Discovering the Body
While Lam was still missing, guests at the hotel began to complain about low water pressure. On February 19, 2013, a maintenance worker peered into one of the four 4-foot-by-8-foot water tanks on the roof of the hotel and spotted a dead body that turned out to be Lam. The worker later said in court documents,"I noticed the hatch to the main water tank was open and looked inside and saw an Asian woman lying face-up in the water approximately twelve inches from the top of the tank." The roof had previously been searched, with the assistance of a police dog. However, no one had checked inside the water tanks.
Case and Investigation
The investigation into Lam's death continued following the discovery of her body. Entry to the roof was supposed to be restricted to hotel employees. An interior staircase to the roof had a locked door equipped with an alarm — said to be working — that should have alerted staff if it had been opened. Three fire escapes also provided access to the roof.
Following further inquiry, an autopsy and toxicology tests, the coroner issued a ruling that Lam had accidentally drowned. There were no indications of physical trauma on her body, and no drugs that might have contributed to her death were found in her system. The coroner's report mentioned Lam's bipolar disorder as a significant condition that played a role in her death.
Due to a negligence lawsuit against the hotel filed by Lam's parents (the suit was dismissed in 2015), the lead investigator from the case gave a deposition."My opinion is that she fell off her medication, and in her state, she happened to find her way onto the roof, got into the tank of water," Detective Wallace Tennelle stated. In the deposition, the detective also noted,"My partner and I tried to figure out how somebody could have put her in there, and it's difficult for someone to have been able to do that and not leave prints, not leave DNA or anything like that. So she climbed in on her own."
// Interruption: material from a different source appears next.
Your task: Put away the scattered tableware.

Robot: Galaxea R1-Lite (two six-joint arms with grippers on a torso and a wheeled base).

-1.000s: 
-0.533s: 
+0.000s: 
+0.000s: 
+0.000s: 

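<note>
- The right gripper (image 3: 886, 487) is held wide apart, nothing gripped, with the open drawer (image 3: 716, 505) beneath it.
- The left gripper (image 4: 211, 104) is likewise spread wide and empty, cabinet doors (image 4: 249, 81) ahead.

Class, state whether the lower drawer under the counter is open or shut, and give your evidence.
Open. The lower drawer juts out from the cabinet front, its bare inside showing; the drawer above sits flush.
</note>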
The case may be closed, but a reconstruction of how Lam died reveals some confounding circumstances. For Lam to have entered the water tank on her own, she would have needed to make her way to the hotel roof undetected, either through a locked and alarmed door or via a fire escape on the side of the building. Next, she would have clambered onto the water tank platform and climbed a 10-foot ladder on the side of the tank. She then would have had to open a heavy water tank lid before getting inside. And at some point Lam presumably undressed — when she was located, her body was naked, while her clothes were in the tank with her.
The Cecil Hotel — which had rebranded itself as Stay on Main prior to Lam's stay — has a macabre history that may have contributed to speculation about Lam's death. The hotel has been the scene of multiple murders and suicides, dating nearly as far back as its first days of operation in 1927. In the 1980s, serial killer Richard Ramirez, known as the Night Stalker, stayed at the hotel. Jack Unterweger, an Austrian serial killer, was a guest in 1991.
TV Shows and Documentary
Lam's story has provided inspiration for movie screenplays, as well as an episode of the television show Castle and the series American Horror Story: Hotel.
A four-part documentary detailing Lam's mysterious death, Crime Scene: The Vanishing at the Cecil Hotel, premiered in February 2021.